The NERC Standards Committee last week approved posting for industry comment the Evidence Retention Report produced by the Standard Efficiency Review (SER) Phase 2 team, which recommends reducing the number of evidence retention schemes to eight from the current more than 50.

Unless otherwise specified, the default retention period would be a rolling 48 months, which the report says “is useful for high [violation risk factor] requirements where an entity is audited every six years. It is not useful for medium and low VRF requirements.”

“High volume data” would be retained for 30 days except for a small set of requirements that would be kept for six months.

Voice and audio recordings, which take up a lot of space on computer systems, would be retained for only 90 days.

Michael Puscas of ISO-NE said evidence retention was one of the higher priority issues identified by the Phase 2 team.

A 2014 white paper had also recommended reducing the requirements, but the changes were not enacted. As a result, the report says, “data and evidence retention schemes remain overly complicated and burdensome.”

Comments are due by Sept. 23.

BAL SAR Rejected

The committee voted to reject Arizona Public Service’s April 2018 standard authorization request (SAR) for BAL-002-3 (Disturbance Control Standard – Contingency Reserve for Recovery from a Balancing Contingency Event).

APS said the proposed change — allowing compliance with the standard to have been reached once interconnection frequency has recovered — would prevent the recovery of one event from contributing to the creation of another event.
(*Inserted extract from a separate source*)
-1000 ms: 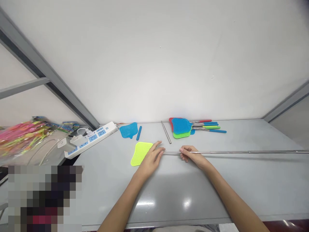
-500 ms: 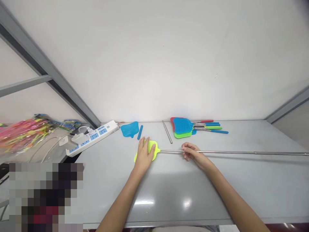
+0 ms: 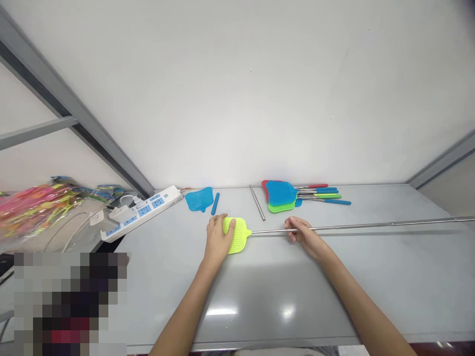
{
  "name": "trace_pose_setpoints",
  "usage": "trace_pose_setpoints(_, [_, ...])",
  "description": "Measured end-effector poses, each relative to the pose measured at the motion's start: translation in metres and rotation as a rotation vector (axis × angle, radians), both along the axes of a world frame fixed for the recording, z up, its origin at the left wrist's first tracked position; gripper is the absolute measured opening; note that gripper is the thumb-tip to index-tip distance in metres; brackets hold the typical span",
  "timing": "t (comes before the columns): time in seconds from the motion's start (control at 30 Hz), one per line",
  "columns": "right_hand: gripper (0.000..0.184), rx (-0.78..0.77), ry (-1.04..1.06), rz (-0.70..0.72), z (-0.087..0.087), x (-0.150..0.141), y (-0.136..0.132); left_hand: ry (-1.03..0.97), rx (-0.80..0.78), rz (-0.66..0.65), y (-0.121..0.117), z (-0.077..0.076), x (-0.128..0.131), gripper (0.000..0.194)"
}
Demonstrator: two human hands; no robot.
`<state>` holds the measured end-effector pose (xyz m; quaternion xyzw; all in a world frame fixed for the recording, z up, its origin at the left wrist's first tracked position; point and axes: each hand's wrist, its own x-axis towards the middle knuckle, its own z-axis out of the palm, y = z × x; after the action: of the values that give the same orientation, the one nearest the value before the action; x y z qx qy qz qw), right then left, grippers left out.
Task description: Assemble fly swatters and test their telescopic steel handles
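Quickly, head view only: the left hand point(image 3: 218, 239) sits over the yellow-green mesh fly swatter head point(image 3: 240, 236), fingers closed on its left part, so it is clamped on the head. The right hand point(image 3: 302, 235) is closed round the telescopic steel shaft point(image 3: 371, 225), well apart from the left hand. The swatter head lies flat on the tabletop point(image 3: 371, 277) near the front middle, its neck meeting the shaft end, so this one looks joined, though the joint is too small to check. The shaft runs right, rising slightly, out of frame. Left over, as far as shown: a loose blue mesh swatter head point(image 3: 198, 199) with a blue handle grip point(image 3: 215, 203) just beside it, and a bare steel rod point(image 3: 258, 203) lying apart, none joined. Past those is a stack of complete-looking swatters point(image 3: 280, 194) in red, blue and green, handles pointing right. Further left are a white power strip point(image 3: 143, 213) with blue sockets and a bag of pink plastic toys point(image 3: 33, 210).
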<state>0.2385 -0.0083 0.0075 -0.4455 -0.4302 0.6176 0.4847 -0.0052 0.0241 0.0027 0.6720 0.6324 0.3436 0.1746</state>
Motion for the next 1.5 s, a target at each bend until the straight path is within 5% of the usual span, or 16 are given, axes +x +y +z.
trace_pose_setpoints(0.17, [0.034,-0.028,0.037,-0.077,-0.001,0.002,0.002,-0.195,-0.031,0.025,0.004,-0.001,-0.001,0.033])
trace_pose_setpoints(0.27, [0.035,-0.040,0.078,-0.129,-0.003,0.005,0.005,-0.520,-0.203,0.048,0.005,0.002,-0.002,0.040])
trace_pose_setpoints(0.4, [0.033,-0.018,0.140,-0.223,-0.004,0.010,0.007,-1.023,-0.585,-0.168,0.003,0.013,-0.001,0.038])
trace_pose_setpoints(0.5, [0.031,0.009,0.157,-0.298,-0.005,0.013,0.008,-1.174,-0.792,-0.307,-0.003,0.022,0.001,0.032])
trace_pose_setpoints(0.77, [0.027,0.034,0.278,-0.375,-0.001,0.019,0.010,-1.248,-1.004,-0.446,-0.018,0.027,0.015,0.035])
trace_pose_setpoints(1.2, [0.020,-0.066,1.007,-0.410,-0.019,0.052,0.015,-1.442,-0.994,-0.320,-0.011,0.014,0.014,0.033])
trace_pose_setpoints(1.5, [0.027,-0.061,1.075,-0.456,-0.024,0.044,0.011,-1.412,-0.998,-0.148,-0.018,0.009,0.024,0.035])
The company said it was attempting to draw attention to a situation in which a balancing authority’s area control error (ACE) is low while the interconnection frequency is high.

APS said intentionally increasing frequency when it is already high is not permissible in normal operations and should be discouraged during emergency operations.

The Standards Committee said modifying requirement Part R1.1 of the standard to include interconnection frequency assessment “would modify the original intent of standard, which is the demonstration of the deployment of reserves to recover from reportable balancing contingency events.”

It said that APS’ concerns “can be addressed by other means.”

“Compliance guidance, reliability guidelines and/or reference documents can be developed to instruct BAs/[reserve sharing groups] on how this should be addressed, including modifications to the Operating Process and Operating Plan (see R2) to better prepare for such situations and manage reserves so that injection of power or firm load shed is not the default response. An effort to develop any of these documents, in concert with the appropriate NERC technical committees, could be completed more quickly than the entire standard revision process. Such an effort will provide different solution(s) than proposed but will align with and not circumvent the requirements in the standard.”

In May, the committee delayed a vote rejecting the SAR after several members said they wanted to add the technical justification for its rejection to the record. (See NERC Panel Delays Action on BAL Standard Request.)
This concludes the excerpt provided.